If you would like to print out a “how to prune blue hydrangeas” handout, download one here. 



  1. Carol

    Thank you for this. Living and loving hydrangeas in Cape May NJ

  2. Jan

    Wow! Your lacecaps are 2 different colors, love love love! Mine (“Endless Summer”, have 4 varieties) are always all blue… yes I know I could change to pink or purple but I tend to just let them stay blue as I have a number of oak trees so it’s a lot easier just to let nature take its course.
    BTW I am in the SE and Endless Summer mopheads down here don’t do nearly as well during the summer months as they do in the spring (the best) and then again in the fall (not as many blooms but at least they bloom again).
    I do deadhead to encourage blooms (except in October I stop to leave them on for the winter mths).
    I was told only water Hydrangea if after they are out of direct sunlight for an hour or so and the leaves are still drooping. If the leaves “spring back” then don’t water.
    One thing I have noticed is in summer if I don’t spray with neem oil solution weekly the leaves get yellow spotted with crispy edges. Looks awful!!!
    Any advice would be greatly appreciated 🙂

    • CL Fornari

      Are these getting hit with an irrigation system? Hydrangeas are prone to leaf spot (which then turns the leaf yellow) when splashed frequently with water. They sometimes get powdery mildew as well, and that could cause what you’re seeing. The Neem would be acting as a fungicide, so if you think it’s PM, continue doing what you’re doing.

  3. Terry Cox

    My mop heads are very floppy. How do I get them fill out?

    • CL Fornari

      First of all, part of “stem sturdiness” is due to genetics of the plant. For example, Endless Summer isn’t very stem-sturdy, and when the flowers are large they often flop. Similarly, Annabelle flowers flop, but the variety Incrediball, in the same genus and species, do not…because Incrediball was chosen for having sturdier stems. So depending on which type of hydrangea you have and the variety, there may not be anything you can do to make them less floppy.
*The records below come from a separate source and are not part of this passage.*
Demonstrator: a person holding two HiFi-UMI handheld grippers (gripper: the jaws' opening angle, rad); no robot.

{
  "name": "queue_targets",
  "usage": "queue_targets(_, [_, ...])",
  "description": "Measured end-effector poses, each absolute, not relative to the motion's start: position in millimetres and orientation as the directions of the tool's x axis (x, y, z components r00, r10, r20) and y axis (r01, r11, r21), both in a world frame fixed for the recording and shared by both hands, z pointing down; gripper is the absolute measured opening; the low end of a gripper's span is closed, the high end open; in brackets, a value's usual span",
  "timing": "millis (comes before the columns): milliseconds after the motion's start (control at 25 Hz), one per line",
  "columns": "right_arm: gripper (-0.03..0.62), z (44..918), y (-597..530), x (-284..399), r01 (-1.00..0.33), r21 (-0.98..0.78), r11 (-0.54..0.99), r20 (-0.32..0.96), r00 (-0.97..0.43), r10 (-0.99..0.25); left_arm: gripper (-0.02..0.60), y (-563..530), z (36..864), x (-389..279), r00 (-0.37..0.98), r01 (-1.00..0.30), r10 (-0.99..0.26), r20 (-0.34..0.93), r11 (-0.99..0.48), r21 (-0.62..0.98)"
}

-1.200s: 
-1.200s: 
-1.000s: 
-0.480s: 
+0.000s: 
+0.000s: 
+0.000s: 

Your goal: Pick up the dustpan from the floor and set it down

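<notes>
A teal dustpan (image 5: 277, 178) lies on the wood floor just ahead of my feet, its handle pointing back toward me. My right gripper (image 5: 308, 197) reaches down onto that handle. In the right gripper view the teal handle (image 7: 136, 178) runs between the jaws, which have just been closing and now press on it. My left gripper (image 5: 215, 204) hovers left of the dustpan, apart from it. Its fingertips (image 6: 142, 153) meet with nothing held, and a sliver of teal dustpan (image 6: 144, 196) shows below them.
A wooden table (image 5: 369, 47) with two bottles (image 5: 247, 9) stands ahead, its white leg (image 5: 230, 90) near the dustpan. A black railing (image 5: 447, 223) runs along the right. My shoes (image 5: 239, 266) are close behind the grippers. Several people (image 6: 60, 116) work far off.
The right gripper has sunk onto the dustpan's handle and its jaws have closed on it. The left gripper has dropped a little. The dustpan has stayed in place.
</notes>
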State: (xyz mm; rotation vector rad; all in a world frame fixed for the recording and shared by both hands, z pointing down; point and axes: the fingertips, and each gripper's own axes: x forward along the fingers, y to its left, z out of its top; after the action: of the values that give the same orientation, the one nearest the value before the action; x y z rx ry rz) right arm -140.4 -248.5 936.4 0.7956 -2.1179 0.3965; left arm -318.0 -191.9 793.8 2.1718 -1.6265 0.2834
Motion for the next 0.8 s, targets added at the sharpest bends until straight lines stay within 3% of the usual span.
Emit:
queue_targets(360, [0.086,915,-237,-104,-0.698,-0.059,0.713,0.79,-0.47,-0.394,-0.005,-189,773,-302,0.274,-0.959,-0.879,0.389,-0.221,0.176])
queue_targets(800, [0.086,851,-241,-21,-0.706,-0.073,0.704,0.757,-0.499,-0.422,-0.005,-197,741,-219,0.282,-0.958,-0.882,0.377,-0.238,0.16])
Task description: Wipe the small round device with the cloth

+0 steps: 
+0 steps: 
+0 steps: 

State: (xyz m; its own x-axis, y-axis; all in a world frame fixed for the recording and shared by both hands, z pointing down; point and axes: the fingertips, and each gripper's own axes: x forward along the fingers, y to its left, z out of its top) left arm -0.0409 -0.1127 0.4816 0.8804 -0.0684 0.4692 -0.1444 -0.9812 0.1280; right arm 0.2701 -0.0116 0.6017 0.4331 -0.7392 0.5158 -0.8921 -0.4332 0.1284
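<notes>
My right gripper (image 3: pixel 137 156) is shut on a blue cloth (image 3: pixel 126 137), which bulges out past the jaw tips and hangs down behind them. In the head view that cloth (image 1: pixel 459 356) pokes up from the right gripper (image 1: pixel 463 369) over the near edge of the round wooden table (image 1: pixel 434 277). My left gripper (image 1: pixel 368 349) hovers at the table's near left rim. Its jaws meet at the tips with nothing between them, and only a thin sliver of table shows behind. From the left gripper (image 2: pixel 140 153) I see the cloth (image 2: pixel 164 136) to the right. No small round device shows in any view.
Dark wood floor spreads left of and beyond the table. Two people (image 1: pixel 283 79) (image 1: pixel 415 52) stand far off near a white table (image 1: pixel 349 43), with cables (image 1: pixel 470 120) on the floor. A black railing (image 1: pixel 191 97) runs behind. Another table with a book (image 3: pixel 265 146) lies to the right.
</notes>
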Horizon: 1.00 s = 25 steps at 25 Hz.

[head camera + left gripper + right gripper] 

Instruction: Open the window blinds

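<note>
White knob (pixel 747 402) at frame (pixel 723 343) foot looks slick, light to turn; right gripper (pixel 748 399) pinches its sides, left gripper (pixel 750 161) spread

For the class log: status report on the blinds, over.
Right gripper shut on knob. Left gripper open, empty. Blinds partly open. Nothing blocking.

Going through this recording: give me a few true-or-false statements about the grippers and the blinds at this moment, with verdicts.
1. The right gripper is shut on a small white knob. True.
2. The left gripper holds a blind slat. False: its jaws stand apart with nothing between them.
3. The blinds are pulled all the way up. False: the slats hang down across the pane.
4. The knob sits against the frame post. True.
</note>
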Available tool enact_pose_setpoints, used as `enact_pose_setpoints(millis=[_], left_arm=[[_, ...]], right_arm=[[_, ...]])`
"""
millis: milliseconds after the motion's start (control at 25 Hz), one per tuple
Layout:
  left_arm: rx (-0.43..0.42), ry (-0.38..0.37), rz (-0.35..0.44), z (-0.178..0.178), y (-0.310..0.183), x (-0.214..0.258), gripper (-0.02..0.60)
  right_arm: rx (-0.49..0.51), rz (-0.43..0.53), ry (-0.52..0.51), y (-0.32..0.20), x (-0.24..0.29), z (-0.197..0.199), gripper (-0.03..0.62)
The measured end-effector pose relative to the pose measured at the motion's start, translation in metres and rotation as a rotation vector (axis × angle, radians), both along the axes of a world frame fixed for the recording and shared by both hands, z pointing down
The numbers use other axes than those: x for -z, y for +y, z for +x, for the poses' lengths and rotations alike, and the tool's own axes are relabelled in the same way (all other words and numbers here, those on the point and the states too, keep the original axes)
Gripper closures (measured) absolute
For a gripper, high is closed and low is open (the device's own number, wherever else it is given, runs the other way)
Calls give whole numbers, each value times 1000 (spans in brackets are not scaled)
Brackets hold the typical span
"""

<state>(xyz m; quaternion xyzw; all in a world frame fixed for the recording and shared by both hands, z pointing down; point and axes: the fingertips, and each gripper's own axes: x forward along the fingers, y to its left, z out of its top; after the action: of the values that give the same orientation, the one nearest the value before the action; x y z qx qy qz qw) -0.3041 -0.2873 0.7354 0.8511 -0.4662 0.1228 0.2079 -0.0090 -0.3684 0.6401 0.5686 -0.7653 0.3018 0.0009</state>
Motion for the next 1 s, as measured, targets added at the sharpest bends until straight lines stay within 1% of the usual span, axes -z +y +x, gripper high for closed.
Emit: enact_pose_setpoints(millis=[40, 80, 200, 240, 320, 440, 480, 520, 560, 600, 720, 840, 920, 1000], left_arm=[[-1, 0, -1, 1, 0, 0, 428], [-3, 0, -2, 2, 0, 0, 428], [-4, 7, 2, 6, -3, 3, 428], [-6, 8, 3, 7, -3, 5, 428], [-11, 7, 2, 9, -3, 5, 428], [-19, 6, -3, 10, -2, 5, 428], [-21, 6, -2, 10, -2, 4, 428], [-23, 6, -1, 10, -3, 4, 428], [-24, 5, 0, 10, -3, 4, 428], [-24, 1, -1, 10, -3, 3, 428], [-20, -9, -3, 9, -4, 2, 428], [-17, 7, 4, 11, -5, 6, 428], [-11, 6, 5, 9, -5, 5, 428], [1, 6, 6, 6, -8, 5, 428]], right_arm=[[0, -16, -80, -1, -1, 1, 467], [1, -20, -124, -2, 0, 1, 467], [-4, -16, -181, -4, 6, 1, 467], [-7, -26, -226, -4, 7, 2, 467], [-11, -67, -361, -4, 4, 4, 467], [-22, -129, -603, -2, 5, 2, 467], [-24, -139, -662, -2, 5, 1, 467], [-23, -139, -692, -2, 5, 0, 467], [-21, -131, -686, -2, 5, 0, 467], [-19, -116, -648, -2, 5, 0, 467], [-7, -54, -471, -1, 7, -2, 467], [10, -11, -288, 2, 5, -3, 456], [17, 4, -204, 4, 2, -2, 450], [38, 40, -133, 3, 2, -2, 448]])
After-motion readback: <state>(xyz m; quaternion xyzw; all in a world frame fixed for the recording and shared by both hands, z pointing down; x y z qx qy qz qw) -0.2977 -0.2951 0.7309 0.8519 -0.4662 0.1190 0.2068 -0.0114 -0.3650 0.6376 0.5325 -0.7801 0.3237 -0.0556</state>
      That said, know that fertilizer makes plants grow faster and larger but does NOT make them stronger or stems more sturdy. Sometimes people add fertilizer thinking that this will help, but the opposite is true. Hydrangeas that are prone to weaker stems will be even more prone to flopping when fertilized.

  4. Barb

    My lacecap is in a large container on my deck. It did not bloom last year. Do I still prune dead wood?

    • CL Fornari

      You take off anything that doesn’t have green leaves in late spring – in our area we can make the call in mid-May. Dead is dead so there is never a bad time to remove it! But know that if all your canes are dead and the only new growth is coming from the base of the plant, it won’t flower. These shrubs form flower buds in July and August for the following year, but everything depends on those buds making it through the winter. If your winters are too cold, plant Let’s Dance Can Do, or Let’s Dance Sky View instead. These are new varieties from Proven Winners and I’ve been impressed with how they can die to the ground in the winter and still bloom!